Discorso per il 40° Pellegrinaggio Macerata – Loreto

09-06-2018

Eminenze, Eccellenze, carissimi fratelli e sorelle,
benvenuti a Macerata!
La nostra chiesa diocesana vi accoglie con gioia in questo quarantesimo pellegrinaggio. Mons. Vecerrica ha detto che è stata la Madonna ad inventare tutto questo, ma noi non dimentichiamo che lo ha fatto anche grazie ad un prete maceratese, “piccolo ma tosto”, che tutti continuiamo a chiamare affettuosamente don Giancarlo. Grazie don Giancarlo, grazie a tutti i tuoi “giovani inossidabili” che continuano da 40 anni a portare avanti questa impresa della fede.
Per comprendere e vivere il tema del pellegrinaggio: “che cercate?”, non basta ripetere queste parole, ma bisogna immedesimarsi in questo brano di vangelo, in cui Gesù si volge, guarda fisso negli occhi i discepoli e fa loro questa domanda: “che cercate?”.
Fratello, sorella che ti prepari a camminare in questa notte di grazia, il Signore si rivolge a te, lasciati guardare da Lui, vedi brillare i suoi occhi e prova a rispondergli. Che cosa cerca davvero il mio cuore? Qual è il desiderio profondo della mia vita?
Sant’Ignazio insegna negli Esercizi Spirituali che la preghiera inizia “contemplando Cristo nostro Signore” (Eser. 47) e poi “domandando a Dio nostro Signore ciò che voglio e desidero” (Eser. 48). Lungo questa notte apriamo il cuore a Dio, lasciamoci guidare dallo sguardo di Gesù a trovare i nostri desideri più profondi e più veri, e se necessario ad indirizzarli al vero bene.

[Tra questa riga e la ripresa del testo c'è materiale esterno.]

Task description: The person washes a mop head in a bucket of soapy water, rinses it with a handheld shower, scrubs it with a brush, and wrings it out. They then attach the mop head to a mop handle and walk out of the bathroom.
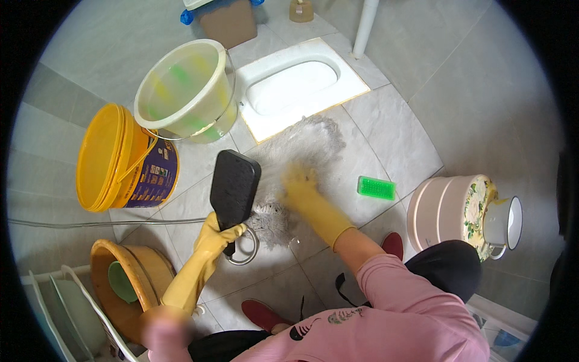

Un’antica preghiera dice: “Esaudisci Signore il desiderio del nostro cuore e se non è secondo la tua santa volontà, guarisci il nostro cuore, perché impari a desiderare ciò che Tu vuoi”.
Oggi, festa del Cuore Immacolato di Maria, la Madre della Misericordia, patrona della nostra città che si vanta perciò del titolo di “Civitas Mariae” vi accompagni. 25 anni fa San Giovanni Paolo II, in piazza della Libertà, ricordando questo titolo, deciso con unanime consenso degli Amministratori cittadini nel 1952, dopo una domanda popolare sostenuta dalle firme di oltre 20.000 maceratesi, ci disse: ““Civitas Mariae” è un titolo impegnativo, un titolo che una Comunità civile deve, in un certo senso, “meritarsi” e ogni giorno confermare col suo concreto stile di vita. Uno stile che rifletta in qualche modo quello di Maria. Quali sono le caratteristiche di un simile stile di vita? Per rispondere sceglierei tre parole: sobrietà, accoglienza, servizio”. Che San Giovanni Paolo II ci benedica dal cielo.